**Exercise objective:** Write out the stretch of lines below that begins at the line with "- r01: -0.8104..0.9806" and ends at the line with "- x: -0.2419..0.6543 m", including both, exactly as given and nothing more.

**Input:**
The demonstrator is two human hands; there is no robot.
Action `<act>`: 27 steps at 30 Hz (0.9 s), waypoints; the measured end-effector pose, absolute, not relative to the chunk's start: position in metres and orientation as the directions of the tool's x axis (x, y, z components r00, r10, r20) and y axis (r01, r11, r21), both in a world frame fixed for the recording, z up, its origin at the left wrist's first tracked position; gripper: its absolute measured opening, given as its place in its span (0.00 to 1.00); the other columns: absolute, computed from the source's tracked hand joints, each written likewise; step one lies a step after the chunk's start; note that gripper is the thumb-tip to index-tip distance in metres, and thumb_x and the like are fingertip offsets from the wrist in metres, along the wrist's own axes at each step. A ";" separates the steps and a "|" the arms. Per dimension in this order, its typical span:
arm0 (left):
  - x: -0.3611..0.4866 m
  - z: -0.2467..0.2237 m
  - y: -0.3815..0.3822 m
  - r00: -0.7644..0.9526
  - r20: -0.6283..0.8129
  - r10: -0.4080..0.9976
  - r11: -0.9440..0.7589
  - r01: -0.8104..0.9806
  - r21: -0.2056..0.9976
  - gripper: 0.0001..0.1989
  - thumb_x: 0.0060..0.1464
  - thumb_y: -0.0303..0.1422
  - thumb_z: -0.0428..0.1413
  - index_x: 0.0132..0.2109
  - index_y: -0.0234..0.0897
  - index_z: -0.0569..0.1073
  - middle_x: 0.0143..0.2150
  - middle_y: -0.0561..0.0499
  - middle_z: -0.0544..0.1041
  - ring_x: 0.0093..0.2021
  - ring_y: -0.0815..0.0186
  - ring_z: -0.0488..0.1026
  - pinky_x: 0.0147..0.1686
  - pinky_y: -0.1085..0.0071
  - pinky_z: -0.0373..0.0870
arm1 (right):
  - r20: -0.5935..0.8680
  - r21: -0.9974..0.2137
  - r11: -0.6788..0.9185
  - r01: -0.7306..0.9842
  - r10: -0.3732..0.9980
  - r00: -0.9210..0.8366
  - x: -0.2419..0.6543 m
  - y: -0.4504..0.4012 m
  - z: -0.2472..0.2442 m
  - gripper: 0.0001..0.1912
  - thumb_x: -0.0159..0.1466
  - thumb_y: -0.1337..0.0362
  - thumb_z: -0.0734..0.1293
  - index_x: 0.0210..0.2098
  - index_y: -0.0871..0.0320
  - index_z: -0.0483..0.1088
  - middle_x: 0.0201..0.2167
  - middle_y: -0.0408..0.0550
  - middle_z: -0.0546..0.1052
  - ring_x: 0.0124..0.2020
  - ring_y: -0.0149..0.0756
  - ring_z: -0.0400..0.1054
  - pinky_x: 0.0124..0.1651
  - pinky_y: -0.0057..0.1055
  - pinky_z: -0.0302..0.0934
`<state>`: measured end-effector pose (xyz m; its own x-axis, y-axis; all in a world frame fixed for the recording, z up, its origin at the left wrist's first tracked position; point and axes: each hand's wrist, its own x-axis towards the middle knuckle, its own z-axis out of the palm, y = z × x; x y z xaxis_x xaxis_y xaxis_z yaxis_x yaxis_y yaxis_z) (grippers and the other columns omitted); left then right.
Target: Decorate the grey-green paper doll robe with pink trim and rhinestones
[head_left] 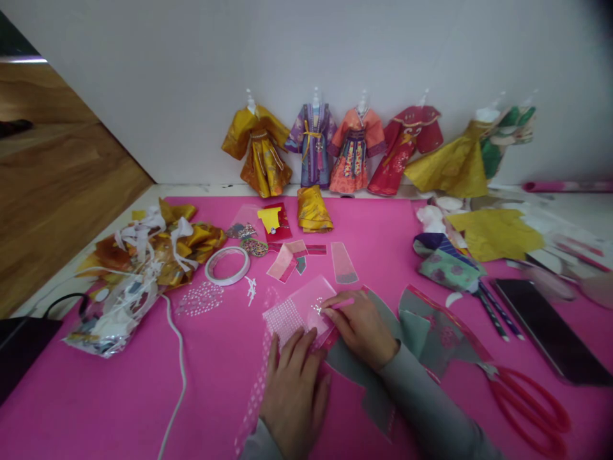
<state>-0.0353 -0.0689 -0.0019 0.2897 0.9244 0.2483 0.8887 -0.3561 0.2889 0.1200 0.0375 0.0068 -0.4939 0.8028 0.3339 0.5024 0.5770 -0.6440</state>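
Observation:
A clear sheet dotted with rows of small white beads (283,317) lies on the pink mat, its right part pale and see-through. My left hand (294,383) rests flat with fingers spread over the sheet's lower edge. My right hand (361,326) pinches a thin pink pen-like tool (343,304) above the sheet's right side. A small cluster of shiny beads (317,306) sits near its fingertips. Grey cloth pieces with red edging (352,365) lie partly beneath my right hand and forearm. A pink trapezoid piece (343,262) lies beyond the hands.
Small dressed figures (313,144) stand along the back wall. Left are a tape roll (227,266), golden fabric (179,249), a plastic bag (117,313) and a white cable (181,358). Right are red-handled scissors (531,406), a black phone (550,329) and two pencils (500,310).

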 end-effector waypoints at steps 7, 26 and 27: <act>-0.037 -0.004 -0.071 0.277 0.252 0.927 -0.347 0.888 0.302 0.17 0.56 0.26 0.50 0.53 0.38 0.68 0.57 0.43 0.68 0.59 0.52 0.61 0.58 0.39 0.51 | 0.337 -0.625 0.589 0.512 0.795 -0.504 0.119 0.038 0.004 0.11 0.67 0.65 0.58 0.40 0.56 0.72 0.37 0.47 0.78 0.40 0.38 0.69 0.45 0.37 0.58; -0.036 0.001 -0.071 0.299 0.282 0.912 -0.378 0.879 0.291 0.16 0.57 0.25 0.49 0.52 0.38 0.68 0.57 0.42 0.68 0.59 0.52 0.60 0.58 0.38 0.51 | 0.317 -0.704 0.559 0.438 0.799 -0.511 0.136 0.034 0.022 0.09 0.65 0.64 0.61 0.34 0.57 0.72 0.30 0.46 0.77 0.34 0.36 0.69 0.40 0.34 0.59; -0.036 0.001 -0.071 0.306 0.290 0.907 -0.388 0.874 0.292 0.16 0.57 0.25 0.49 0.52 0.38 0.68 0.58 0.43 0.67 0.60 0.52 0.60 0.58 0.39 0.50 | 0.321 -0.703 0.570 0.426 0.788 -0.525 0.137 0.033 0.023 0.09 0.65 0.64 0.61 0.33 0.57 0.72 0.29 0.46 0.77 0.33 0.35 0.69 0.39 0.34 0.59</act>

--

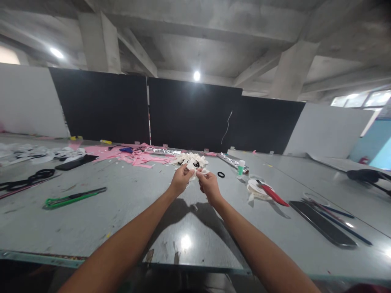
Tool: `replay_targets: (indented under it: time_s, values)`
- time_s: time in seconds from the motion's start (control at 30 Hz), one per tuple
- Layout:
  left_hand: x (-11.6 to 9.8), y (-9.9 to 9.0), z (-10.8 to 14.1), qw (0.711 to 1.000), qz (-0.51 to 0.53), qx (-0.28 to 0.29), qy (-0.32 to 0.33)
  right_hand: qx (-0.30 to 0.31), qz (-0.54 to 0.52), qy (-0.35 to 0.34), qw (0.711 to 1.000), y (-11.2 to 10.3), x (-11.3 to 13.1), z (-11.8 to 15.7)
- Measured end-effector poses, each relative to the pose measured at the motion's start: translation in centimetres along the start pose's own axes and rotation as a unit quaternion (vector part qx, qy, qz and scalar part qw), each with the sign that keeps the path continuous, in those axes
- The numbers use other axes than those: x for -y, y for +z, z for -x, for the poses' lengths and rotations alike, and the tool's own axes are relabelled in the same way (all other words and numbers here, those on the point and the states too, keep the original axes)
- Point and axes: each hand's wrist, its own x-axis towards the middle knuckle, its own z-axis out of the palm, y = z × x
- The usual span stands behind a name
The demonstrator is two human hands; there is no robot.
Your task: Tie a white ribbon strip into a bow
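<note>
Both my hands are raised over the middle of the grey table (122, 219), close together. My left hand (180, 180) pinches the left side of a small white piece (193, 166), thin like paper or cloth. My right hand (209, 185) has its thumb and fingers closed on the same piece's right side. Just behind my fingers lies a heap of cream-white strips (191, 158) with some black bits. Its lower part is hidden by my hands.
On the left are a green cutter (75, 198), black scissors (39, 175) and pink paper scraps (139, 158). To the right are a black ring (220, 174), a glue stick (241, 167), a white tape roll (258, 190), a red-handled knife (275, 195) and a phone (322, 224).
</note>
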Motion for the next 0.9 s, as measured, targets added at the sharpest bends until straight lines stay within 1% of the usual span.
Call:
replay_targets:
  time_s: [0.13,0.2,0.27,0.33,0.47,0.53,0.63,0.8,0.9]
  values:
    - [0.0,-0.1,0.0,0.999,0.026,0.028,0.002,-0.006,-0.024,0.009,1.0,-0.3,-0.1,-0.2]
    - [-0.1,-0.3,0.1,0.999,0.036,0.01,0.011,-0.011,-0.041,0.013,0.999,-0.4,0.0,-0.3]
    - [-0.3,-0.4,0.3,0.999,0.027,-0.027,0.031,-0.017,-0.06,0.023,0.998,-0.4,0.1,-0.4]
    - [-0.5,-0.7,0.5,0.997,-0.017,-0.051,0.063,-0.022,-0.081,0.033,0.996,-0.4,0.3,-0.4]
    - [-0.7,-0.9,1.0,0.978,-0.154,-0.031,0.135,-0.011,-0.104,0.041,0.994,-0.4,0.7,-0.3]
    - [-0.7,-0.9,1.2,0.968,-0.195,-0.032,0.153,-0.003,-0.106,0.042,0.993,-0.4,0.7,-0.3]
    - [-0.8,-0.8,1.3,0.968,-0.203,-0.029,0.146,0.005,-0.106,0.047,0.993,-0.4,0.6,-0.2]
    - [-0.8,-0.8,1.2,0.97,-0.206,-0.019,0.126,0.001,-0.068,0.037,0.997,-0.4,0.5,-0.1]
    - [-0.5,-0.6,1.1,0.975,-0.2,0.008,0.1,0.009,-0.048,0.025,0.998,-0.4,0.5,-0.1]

**Solution to the exercise:**
  - r01: -0.8104..0.9806
  - r21: -0.2056..0.9976
  - gripper: 0.0001..0.1989
  - thumb_x: 0.0060..0.1464
  - thumb_y: -0.0303..0.1422
  - thumb_z: -0.0428..0.1413
  - index_x: 0.0132..0.2109
  - index_y: -0.0234..0.0897
  - index_z: -0.0569..0.1073
  - middle_x: 0.0143..0.2150
  - middle_y: -0.0561..0.0499
  - middle_z: -0.0544..0.1041
  - ring_x: 0.0093..0.2021
  - ring_y: -0.0815..0.0186
  - ring_z: -0.0488..0.1026
  - pinky_x: 0.0147..0.1686
  - pinky_y: -0.1085..0.0071
  - pinky_z: -0.0373..0.0870
arm1 (right):
  - r20: -0.5935..0.8680
  - r21: -0.9974..0.2137
  - r11: -0.6788..0.9185
  - r01: -0.7306..0.9842
  - r10: -0.3732..0.9980
  - r00: -0.9210..0.8366
  - x: -0.2419..0.6543 m

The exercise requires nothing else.